"We've completely reinvented and revamped FrontPage with this release," Rob Mauceri, a lead FrontPage program manager, told me this week. "It's come a long way and is a much more powerful product than before." FrontPage 2003 is the first commercially available Extensible Style Language Transformations (XSLT) editor, Mauceri said, and the product can now work with live back-end data from XML files, OLE DB connections, databases, Web services, and other sources, presenting live data in its WYSIWYG design and development environment. FrontPage 2003 can also elegantly handle conditional formatting and repeating data, for the first time making it truly easy to create data-driven Web sites.

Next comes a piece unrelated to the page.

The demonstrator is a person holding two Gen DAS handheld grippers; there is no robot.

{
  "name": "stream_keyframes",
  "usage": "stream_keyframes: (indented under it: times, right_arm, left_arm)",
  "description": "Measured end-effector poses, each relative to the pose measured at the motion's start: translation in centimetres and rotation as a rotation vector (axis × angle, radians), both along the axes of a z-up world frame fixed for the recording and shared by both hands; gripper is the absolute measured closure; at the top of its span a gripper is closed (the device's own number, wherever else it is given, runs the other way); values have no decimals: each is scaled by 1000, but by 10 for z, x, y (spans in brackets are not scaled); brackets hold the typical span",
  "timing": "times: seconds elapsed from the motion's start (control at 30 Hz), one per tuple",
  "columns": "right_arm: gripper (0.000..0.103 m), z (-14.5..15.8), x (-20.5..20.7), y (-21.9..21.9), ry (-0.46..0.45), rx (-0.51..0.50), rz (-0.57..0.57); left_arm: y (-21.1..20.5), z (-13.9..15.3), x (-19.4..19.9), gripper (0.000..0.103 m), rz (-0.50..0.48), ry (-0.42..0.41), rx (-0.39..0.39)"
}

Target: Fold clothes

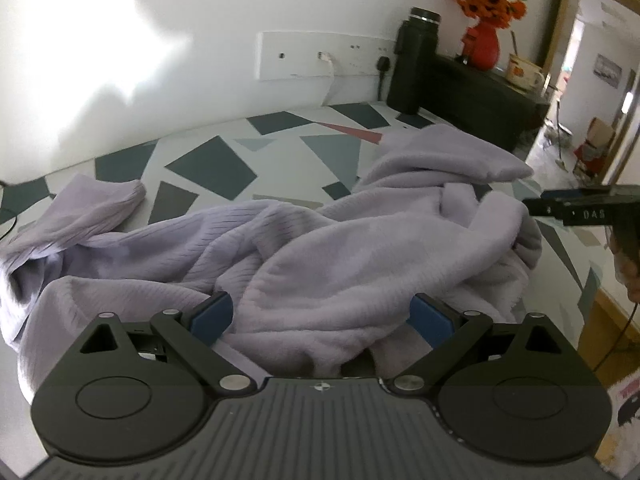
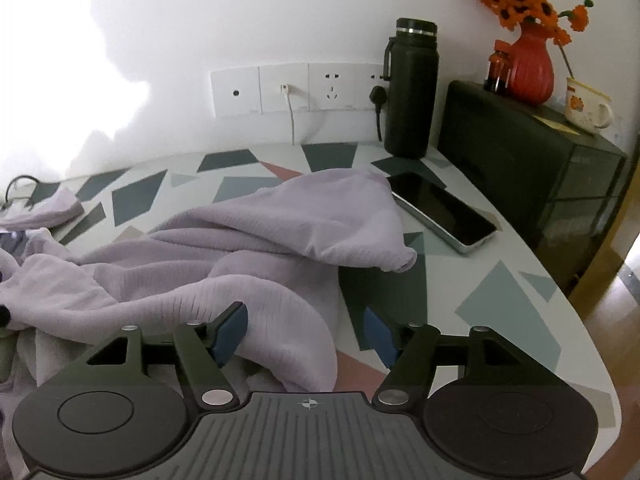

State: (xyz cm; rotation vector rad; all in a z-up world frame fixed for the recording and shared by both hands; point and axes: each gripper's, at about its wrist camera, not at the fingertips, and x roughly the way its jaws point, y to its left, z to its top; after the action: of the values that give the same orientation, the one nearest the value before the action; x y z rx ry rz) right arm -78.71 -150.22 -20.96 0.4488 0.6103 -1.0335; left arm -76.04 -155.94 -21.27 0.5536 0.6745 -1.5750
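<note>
- A lilac ribbed garment (image 1: 304, 256) lies crumpled across the patterned table (image 1: 208, 168), its fleecy inner side showing in places; what kind of garment it is cannot be told from the heap.
- The left gripper (image 1: 320, 316) is released — its blue pads stand wide, with a fold of the cloth bulging up between them, not pinched.
- The right gripper (image 2: 306, 332) is also released: cloth lies against the left pad, while the right pad hangs over bare table. Its jaws stand narrower than the left's.
- In the left wrist view, the right gripper's black body pokes in at the right edge, cut off, with part of a hand (image 1: 630, 276) behind it.
- One sleeve (image 2: 320, 216) reaches toward a phone (image 2: 440, 212) lying face up; its cuff touches or covers the phone's near corner — hard to tell which.
- A black flask (image 2: 410, 88) stands by the wall sockets (image 2: 296, 88), partly hiding a plug.
- A red vase of orange flowers (image 2: 530, 68) and a mug (image 2: 588, 108) sit on a dark cabinet (image 2: 520, 168); the blooms are cropped at the top.
- The garment's left end runs out of both views.
</note>
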Motion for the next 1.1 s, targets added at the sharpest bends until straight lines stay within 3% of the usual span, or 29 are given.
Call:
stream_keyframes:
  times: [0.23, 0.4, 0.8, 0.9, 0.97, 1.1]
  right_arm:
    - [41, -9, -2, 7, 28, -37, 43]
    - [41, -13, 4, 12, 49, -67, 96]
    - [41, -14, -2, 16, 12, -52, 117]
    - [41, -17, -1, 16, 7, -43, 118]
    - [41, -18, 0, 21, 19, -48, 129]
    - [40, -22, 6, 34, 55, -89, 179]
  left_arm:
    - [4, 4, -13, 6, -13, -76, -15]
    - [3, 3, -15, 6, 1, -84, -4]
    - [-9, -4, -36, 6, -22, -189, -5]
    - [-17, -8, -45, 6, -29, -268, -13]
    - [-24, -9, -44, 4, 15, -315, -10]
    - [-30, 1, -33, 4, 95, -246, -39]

In addition, Microsoft worked to ensure that FrontPage's oft-criticized source code editor won't damage code the way earlier versions have done. FrontPage 2003 now includes a Visual Studio (VS)-like editor, complete with professional developer features such as IntelliSense, which creates clean source code and doesn't change source code that the developer writes manually. "We've really worked hard to ensure that we generate clean, industry-standard code," Mauceri said. "It's completely transparent, with no more Web boots and no code hiding. We use the Visual Studio coding engine, so if you're familiar with Visual Studio, you can take advantage of some of the same tools."
FrontPage 2003 Beta 2 is available publicly as part of the Office System Beta 2 Kit, and Microsoft will provide a free downloadable update to that code through the Office System Beta 2 Refresh, due any day now. FrontPage 2003 will ship as a standalone product in late summer, the company says, and pricing will be available at that time.